Террор. Демоны Французской революции - страница 14
Можно было бы привести еще много подобных цитат. Этот лозунг также распространяют обращения департаментов в Париж, газетные статьи[82]. Впрочем, это делается в риторических целях, речь никогда не идет о применении того или иного декрета Собрания. С другой стороны, как справедливо указывал историк Жак Гийому, и без легализации лозунга его законность не вызывает даже тени сомнения, в том числе в Собрании[83].
Итак, никакого внесения «террора» в повестку дня не было, но нельзя ли тем не менее определить его хронологические рамки как периода времени? И если можно, то что считать его началом: лето 1792 года, когда был учрежден первый чрезвычайный трибунал, а потом, в сентябре, последовали убийства? Или весну 1793 года, время создания множества чрезвычайных институтов? 17 сентября того же года, когда был проголосован декрет, известный как закон о подозрительных? Создание Учредительным собранием комитета по расследованиям и определение уже в июле 1789 года как политического преступления клеветы на достоинство нации? Что до конца периода, то в историографии долго существовало некое согласие: концом считалась казнь Робеспьера. Тем не менее, несмотря на его тесную связь с изобретением так называемой системы террора и с виной, возложенной на робеспьеристов, которых превратили в удобных для победителей козлов отпущения, эта гипотеза не выдерживает проверки фактами.

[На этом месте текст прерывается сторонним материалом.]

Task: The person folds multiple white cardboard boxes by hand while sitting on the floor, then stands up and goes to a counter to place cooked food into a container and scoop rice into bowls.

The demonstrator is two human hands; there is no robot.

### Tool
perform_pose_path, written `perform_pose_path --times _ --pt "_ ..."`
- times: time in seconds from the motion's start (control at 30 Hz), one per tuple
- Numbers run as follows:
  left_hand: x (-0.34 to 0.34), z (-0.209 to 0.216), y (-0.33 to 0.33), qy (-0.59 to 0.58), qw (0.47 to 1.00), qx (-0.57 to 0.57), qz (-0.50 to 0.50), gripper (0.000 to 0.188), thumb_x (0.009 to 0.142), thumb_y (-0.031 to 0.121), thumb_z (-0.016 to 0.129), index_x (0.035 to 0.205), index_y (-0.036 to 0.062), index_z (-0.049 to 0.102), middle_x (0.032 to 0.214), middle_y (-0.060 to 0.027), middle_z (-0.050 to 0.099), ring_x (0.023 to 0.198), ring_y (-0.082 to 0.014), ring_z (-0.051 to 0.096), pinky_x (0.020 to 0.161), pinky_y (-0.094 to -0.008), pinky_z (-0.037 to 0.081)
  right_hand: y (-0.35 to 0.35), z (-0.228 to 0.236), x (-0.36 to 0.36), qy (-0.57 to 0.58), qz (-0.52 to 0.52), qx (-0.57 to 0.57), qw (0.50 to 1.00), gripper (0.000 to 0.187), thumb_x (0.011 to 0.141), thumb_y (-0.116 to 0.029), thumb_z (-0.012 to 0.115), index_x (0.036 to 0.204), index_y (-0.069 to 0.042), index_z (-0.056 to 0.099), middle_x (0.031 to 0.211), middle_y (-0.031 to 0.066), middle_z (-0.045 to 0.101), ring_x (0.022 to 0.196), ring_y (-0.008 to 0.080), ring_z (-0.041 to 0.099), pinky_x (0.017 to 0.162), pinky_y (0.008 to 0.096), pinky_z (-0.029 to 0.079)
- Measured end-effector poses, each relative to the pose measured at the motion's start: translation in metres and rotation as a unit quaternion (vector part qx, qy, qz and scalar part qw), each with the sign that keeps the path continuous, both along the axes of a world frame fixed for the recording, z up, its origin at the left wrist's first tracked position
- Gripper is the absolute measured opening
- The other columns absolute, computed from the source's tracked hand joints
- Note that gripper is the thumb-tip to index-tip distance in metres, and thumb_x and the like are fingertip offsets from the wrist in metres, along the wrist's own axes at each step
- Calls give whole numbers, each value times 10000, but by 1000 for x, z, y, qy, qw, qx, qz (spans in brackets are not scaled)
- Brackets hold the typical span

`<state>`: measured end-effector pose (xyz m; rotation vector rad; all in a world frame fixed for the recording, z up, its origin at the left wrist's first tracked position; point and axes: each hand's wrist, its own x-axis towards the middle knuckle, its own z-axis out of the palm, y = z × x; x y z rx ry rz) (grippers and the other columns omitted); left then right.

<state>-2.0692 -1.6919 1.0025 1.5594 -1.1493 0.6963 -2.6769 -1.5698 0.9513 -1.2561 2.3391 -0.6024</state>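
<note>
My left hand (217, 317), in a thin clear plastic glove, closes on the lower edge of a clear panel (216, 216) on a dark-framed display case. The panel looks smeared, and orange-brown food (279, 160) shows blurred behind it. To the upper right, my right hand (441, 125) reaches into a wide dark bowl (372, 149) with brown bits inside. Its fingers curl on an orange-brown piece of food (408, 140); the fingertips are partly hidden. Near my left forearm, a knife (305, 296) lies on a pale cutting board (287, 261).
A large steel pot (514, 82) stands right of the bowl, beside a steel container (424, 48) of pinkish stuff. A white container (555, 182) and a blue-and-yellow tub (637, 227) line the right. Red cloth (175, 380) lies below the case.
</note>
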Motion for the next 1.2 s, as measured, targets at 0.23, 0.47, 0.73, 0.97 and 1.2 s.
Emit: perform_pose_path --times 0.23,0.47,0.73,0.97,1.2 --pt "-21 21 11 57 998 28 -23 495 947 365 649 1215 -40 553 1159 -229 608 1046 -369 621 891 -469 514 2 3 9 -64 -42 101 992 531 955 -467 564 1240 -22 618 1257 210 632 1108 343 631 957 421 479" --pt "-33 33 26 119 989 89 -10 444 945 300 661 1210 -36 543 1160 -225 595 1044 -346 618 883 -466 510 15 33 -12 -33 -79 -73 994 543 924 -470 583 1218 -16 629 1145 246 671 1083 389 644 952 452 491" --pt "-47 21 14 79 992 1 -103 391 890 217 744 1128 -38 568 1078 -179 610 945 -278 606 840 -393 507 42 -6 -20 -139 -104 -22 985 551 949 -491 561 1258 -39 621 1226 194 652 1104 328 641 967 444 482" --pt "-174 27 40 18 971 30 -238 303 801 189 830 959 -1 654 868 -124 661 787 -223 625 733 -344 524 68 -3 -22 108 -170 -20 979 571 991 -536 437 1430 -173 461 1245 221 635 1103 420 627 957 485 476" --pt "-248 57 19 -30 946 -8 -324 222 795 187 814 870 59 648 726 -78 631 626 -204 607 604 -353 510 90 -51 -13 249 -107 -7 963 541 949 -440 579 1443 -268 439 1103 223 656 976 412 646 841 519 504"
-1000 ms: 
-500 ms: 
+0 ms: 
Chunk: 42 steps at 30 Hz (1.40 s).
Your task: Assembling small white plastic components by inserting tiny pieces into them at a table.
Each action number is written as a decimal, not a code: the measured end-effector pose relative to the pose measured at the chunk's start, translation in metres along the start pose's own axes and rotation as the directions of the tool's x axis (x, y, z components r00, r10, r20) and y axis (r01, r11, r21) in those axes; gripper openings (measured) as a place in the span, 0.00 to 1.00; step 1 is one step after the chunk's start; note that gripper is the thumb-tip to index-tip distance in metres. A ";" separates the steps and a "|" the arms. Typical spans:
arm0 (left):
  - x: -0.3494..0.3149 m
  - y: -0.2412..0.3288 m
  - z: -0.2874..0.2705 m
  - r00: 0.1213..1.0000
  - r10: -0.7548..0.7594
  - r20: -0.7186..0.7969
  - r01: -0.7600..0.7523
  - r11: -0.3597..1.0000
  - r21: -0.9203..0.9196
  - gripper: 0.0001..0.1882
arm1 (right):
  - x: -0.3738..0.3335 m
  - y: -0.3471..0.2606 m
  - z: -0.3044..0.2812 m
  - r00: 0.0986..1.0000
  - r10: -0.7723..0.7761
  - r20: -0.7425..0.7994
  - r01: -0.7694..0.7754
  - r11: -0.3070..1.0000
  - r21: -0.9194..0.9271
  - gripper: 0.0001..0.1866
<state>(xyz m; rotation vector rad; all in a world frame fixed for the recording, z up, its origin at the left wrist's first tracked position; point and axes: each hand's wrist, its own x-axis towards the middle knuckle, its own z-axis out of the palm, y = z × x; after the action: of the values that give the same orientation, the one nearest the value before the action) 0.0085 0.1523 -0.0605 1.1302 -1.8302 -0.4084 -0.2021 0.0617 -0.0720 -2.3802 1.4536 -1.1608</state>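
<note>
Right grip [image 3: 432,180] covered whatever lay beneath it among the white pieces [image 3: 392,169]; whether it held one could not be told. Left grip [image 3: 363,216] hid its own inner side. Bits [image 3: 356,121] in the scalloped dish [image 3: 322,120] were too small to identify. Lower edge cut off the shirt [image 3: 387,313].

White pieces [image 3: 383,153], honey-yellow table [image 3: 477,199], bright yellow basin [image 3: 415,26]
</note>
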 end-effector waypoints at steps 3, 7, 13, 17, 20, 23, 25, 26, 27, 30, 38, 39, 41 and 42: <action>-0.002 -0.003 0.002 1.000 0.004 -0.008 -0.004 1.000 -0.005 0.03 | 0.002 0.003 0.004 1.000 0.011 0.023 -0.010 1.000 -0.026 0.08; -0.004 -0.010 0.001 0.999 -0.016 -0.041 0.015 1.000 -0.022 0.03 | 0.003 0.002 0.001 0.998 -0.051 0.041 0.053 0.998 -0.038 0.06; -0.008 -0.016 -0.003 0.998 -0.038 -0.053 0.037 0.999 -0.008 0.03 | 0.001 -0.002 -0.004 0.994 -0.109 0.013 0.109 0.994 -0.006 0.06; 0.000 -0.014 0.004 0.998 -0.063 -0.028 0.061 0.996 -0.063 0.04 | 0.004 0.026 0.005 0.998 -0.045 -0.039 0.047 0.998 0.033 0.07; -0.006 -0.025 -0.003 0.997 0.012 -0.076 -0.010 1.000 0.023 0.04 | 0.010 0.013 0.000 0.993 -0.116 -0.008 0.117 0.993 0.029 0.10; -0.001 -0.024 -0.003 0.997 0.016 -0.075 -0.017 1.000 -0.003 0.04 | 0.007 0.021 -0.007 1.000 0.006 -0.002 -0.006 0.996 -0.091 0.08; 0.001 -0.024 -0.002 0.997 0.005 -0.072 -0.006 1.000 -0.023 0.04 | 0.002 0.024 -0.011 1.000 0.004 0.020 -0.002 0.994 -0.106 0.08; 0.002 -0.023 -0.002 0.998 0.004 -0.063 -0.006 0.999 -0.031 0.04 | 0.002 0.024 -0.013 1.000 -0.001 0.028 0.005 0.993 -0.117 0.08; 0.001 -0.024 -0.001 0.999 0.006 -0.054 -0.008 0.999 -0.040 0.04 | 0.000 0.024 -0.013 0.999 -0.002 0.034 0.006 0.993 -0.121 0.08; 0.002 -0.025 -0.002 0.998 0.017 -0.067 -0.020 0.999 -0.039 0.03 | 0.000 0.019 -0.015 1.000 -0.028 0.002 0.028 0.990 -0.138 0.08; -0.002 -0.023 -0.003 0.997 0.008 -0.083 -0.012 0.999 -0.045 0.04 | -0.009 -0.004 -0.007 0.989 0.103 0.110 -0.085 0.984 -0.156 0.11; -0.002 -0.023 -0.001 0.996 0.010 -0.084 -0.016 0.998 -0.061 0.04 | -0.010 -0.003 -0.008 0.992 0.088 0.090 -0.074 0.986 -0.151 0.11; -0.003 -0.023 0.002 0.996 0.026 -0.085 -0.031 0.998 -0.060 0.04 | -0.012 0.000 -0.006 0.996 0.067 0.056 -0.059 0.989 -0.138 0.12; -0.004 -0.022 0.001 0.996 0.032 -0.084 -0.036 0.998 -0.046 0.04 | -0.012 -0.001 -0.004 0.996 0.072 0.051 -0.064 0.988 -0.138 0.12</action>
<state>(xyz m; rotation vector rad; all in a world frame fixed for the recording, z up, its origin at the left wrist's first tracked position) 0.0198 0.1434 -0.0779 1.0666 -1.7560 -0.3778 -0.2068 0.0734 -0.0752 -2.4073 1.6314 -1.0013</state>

Да, значительное большинство заключенных выходит из тюрем в недели, следующие за 9 термидора, тем не менее меры подавления политических противников продолжают применяться, прежде всего против эмигрантов, вернувшихся в ту или иную французскую коммуну, временно занятую иностранными войсками. Так, в Валансьене, оказавшемся в руках австрийцев 28 июля 1793 года и находившемся в оккупации до 15 фрюктидора II года (1 сентября 1794 года), в считанные недели после возвращения города был создан военный трибунал. За три месяца по его приговорам казнят 68 пленных, в том числе 37 священников и 15 монахинь, признанных вернувшимися на родину эмигрантами; при этом менее расторопный уголовный суд Дуэ разбирает дела 188 подсудимых, находившихся на административных должностях при австрийской оккупации, и приговаривает к смерти всего одного из них[84]. Эти цифры свидетельствуют о суровости мер, применяемых именно к эмигрантам и к уклонистам от воинской службы.
К тому же после казни Робеспьера механизмы революционной власти служат другим политическим целям в Республике, где под ударом оказываются два «крайних» движения на политической шахматной доске: Конвент принимает один за другим декреты, образующие юридические рамки для гонений на бывших виновников «террора», теперь превратившихся в преследуемых. Если включить политическое насилие 1795 года в период «террора» и объединять то, что называют Террором историки, с «белым террором» (первый порой называют для контраста «красным террором»), то невозможно будет не только утверждать, что Термидор положил конец Террору, но и дать последнему хронологические рамки и говорить о нем как о периоде. При всем том у французов – но не у историков – летом 1794 года действительно сложилось ощущение, что Террору пришел конец, этому послужило освобождение подозреваемых и помещение в центр термидорианского мифа виновности Робеспьера и его сторонников. Это не мешает существованию ключевых дат и сложных ритмов у явления, названного «террором», корни которого приходится искать в цепочке эмоций, а не только в последовательности событий.